Direi più semplicemente che gli operai vogliono dire la loro, rivendicano percorsi democratici e anticipano a tutti che non sono disposti a dare un’ora o un anno in più della loro vita al padrone. E’ venuto il momento di aprire una discussione a tutto campo sul sistema di sicurezza sociale, di cui la previdenza è un asse portante: da anni è in atto un processo di smantellamento dello stato sociale, esistono percorsi paralleli a pagamento, per esempio nella sanità, che mostrano un processo che produce disuguaglianza sociale. Si salva chi ha più soldi.
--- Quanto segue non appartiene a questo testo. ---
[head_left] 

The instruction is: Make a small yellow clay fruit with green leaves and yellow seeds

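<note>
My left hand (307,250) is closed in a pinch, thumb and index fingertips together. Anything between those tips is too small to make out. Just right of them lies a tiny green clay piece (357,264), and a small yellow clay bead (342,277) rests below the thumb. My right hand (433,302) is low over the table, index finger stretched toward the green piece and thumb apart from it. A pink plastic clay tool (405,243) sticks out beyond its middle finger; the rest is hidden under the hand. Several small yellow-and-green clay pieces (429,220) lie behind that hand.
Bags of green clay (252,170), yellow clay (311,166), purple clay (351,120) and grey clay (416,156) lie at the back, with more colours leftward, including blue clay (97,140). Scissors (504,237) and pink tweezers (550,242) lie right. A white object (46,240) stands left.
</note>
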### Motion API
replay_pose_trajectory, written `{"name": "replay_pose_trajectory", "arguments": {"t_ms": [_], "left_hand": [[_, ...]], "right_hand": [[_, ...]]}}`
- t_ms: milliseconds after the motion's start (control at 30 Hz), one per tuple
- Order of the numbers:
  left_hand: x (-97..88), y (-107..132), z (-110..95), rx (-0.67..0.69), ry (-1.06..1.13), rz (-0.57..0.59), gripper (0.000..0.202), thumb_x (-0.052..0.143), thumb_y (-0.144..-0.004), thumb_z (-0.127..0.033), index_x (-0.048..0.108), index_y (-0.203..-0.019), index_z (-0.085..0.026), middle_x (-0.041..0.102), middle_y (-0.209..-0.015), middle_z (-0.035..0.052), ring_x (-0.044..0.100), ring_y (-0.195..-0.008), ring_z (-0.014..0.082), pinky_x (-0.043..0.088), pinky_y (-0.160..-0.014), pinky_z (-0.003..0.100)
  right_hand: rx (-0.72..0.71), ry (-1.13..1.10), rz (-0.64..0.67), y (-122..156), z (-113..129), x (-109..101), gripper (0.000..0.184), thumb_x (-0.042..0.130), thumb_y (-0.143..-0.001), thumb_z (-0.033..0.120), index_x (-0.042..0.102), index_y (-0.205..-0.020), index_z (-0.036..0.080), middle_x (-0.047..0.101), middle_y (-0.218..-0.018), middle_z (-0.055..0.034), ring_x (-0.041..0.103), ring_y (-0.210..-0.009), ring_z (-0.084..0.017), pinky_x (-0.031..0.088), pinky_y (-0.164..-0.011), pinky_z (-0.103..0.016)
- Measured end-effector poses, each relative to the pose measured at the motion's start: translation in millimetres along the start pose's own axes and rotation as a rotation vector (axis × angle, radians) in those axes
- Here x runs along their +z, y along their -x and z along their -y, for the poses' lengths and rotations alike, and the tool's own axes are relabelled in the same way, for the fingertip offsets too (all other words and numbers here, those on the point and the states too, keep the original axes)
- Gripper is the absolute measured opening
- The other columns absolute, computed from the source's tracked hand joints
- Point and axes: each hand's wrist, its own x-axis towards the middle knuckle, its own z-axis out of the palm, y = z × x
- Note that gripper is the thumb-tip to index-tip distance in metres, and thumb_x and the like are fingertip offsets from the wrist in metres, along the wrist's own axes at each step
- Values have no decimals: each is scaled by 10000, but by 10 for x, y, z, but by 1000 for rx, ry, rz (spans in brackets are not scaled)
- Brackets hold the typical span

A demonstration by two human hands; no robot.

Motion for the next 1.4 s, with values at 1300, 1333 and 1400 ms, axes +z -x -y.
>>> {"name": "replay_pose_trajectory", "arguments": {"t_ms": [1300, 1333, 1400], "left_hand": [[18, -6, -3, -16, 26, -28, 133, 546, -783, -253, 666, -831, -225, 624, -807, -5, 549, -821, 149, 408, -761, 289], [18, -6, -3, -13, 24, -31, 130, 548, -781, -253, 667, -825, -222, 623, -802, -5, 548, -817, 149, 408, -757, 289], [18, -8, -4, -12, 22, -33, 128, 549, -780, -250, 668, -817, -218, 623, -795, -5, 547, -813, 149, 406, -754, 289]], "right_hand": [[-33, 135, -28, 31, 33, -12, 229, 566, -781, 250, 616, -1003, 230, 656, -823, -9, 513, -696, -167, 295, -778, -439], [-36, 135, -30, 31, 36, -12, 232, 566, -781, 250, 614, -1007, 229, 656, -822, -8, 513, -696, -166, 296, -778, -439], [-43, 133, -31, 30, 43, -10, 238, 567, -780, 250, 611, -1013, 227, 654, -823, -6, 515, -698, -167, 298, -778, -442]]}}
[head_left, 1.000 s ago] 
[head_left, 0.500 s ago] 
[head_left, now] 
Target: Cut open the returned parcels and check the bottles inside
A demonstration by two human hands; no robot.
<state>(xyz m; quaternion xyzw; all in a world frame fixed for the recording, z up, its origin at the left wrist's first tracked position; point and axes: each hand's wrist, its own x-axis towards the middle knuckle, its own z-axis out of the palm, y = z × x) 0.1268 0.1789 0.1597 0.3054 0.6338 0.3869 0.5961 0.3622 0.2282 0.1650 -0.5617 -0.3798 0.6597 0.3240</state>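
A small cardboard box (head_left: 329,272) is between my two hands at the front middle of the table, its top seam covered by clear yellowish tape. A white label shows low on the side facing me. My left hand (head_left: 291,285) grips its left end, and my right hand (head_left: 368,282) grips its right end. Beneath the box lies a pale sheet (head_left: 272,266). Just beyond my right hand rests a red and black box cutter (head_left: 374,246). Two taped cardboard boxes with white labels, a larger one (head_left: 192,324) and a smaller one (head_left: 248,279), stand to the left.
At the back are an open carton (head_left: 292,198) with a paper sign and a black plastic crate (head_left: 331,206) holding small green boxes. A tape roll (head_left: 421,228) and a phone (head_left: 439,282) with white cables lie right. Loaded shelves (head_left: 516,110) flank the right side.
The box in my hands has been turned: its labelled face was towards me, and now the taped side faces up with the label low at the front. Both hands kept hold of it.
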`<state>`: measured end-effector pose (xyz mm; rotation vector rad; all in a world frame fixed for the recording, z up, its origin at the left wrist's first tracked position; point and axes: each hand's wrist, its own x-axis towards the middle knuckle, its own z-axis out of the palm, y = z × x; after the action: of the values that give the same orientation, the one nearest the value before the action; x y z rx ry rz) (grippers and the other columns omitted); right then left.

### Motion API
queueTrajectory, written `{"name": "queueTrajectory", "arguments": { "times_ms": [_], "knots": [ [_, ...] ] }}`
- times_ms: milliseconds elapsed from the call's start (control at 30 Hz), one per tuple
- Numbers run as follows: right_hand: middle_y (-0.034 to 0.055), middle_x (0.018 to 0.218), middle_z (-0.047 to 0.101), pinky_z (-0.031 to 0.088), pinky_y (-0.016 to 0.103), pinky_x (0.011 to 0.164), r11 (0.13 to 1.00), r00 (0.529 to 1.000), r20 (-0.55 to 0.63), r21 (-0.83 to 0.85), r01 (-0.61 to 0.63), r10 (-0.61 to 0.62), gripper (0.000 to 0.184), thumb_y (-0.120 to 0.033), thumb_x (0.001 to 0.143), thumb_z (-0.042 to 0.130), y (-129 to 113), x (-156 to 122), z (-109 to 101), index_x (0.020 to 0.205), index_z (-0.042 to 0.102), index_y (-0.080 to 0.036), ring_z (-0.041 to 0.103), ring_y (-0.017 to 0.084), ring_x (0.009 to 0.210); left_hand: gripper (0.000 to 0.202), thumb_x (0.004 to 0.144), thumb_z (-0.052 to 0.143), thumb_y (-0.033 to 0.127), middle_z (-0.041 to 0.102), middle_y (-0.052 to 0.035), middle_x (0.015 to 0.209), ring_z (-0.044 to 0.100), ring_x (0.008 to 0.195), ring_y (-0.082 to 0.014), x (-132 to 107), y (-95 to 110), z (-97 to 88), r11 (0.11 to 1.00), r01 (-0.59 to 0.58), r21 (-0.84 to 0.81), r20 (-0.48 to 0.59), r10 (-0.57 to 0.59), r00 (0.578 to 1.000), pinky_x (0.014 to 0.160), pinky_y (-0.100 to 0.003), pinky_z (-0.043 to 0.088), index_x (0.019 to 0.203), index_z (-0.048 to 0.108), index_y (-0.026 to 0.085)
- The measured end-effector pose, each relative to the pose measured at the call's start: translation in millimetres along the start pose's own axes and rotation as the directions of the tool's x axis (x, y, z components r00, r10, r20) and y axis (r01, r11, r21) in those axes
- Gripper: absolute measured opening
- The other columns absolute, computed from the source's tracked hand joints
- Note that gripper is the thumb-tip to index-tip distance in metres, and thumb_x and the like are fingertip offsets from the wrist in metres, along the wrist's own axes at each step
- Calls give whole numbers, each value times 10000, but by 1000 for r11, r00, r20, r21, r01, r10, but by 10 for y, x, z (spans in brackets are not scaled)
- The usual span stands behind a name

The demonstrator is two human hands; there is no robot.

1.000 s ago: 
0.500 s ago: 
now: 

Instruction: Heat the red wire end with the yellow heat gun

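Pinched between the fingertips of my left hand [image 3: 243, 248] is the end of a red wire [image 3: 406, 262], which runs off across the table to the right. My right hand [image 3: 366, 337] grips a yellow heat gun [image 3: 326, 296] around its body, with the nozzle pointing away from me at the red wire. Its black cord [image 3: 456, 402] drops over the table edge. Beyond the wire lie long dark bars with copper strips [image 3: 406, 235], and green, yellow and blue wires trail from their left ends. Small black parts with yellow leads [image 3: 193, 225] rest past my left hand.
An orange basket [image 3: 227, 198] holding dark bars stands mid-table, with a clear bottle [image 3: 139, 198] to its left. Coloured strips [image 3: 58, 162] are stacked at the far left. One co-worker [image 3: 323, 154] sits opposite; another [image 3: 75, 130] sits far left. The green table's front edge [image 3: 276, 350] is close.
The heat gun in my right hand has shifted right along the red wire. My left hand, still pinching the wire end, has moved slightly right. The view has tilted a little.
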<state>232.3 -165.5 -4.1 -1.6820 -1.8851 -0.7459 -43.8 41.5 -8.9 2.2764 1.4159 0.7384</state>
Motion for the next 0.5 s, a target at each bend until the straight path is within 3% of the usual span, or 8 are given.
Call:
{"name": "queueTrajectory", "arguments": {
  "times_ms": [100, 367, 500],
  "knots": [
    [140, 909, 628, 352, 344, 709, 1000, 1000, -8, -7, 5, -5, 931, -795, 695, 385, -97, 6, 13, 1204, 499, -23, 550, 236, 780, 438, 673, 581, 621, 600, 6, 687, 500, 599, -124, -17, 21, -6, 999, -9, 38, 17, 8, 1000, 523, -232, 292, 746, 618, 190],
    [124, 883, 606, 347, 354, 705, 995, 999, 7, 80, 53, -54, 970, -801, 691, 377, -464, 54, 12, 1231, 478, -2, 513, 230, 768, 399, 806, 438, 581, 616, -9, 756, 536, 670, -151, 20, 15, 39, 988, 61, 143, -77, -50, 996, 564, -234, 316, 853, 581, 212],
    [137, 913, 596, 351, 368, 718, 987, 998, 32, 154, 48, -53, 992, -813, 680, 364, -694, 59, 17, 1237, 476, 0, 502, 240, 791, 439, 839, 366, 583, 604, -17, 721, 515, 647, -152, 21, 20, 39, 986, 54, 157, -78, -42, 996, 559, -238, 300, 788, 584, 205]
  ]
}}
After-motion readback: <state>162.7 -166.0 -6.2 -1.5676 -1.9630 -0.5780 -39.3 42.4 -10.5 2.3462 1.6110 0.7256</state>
Sono sempre di più, anche tra i meccanici, gli accordi che contemplano assicurazioni sanitarie, che di fatto diventano un paracadute all’affossamento del welfare. Questa tendenza dev’essere invertita. Il Italia la spesa sociale è al 26,4%, in Germania, Francia e Gran Bretagna oscilla tra il 28 e il 30,5%. Proporre, come fa il governo, di utilizzare le maggiori entrate fiscali per ridurre le tasse è una stupidaggine: parte di quegli introiti vanno utilizzati nella previdenza. E’ ridicolo pensare di allungare l’età lavorativa in un paese dove non è possibile il cumulo tra pensione e altri redditi, a differenza degli altri paesi europei.
Ma l’idea del ministro Damiano di differenziare tra lavoro operaio usurante e altri lavori trovi ascolto nei vertici confederali.
E’ una strada pericolosa. Non credo che una maestra di asilo nido che per venti o trent’anni abbia lavorato con venti bambini al giorno sia meno «usurata», per certi aspetti, di un operaio di linea.